Adams, the founder and part-owner of The Lounge, wanted it to be the type of club she always wished she could perform at. Adams has been a comedian for 23 years and wanted to make a space for comedians, by comedians. The Lounge is all about the intimacy with the performer.

“Comedy is an intimate art form,” Adams said. “We’re talking about our humanity.”

The largest challenge facing The Lounge is trying to stay afloat. With the touch and go of the pandemic, it’s been hard to know when to have shows and when they should go virtual.

“At this point, all of us have been in scramble mode,” Adams said. “Right now, the biggest challenge is just trying to stay open.”

Next up at The Lounge is on Jan. 15, “The Idaho Pun Slam.” Check all upcoming events on the website.

While not exclusively a comedy club, Mad Swede Brewing Company has tried to bring touring comedians to Boise, said marketing manager Danielle Reynolds. Usually, comedy shows bring a large crowd to the brewery. It’s been one of the more reliable options for entertainment thanks to being able to socially distance while still enjoying the show.

“The nice thing is you can still socially distance at comedy shows — it’s one of the easier things to still put on,” Reynolds said. “It’s been a roller coaster. As the numbers spike people feel less comfortable going out.” Check the website for upcoming shows.

Throughout the pandemic, Recycled Minds Comedy has found alternative ways to keep the lights on. The comedy company offered corporate or personal training classes on improv comedy. Recycled Minds was in a unique spot to offer something that people were desperate for in these isolating times, said owner and founder Sean Hancock.

“I noticed during the pandemic that people just needed to be around people,” Hancock said. “Before Delta, a lot of people were reaching out looking for that human connection.”

For Hancock, he found that it wasn’t just a question of keeping his venue open but an existential journey for customers trying to find the human connection that comedy brings.

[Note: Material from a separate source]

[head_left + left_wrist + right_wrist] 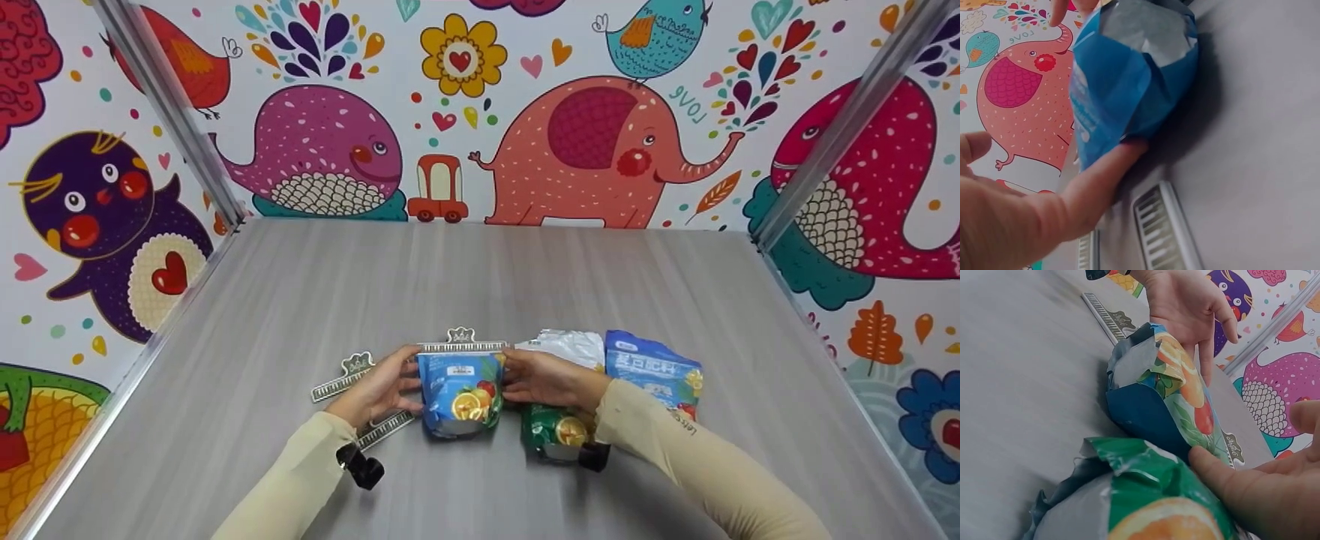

“I’ve noticed that people, when they take our classes, are trying to get something back — connecting to people or some creative spark that they’ve lost,” Hancock said.

In addition to classes, Recycled Minds, located in Garden City, also hosts comedy shows. The next one, “Stories of Fresh Starts,” is slated for Jan. 29.

“In bigger cities, it’s very cutthroat,” Adams said. “We’ve tried to make it a welcoming community. It’s good for us to go to each other’s shows. It’s exciting that Boise is becoming a bigger scene.”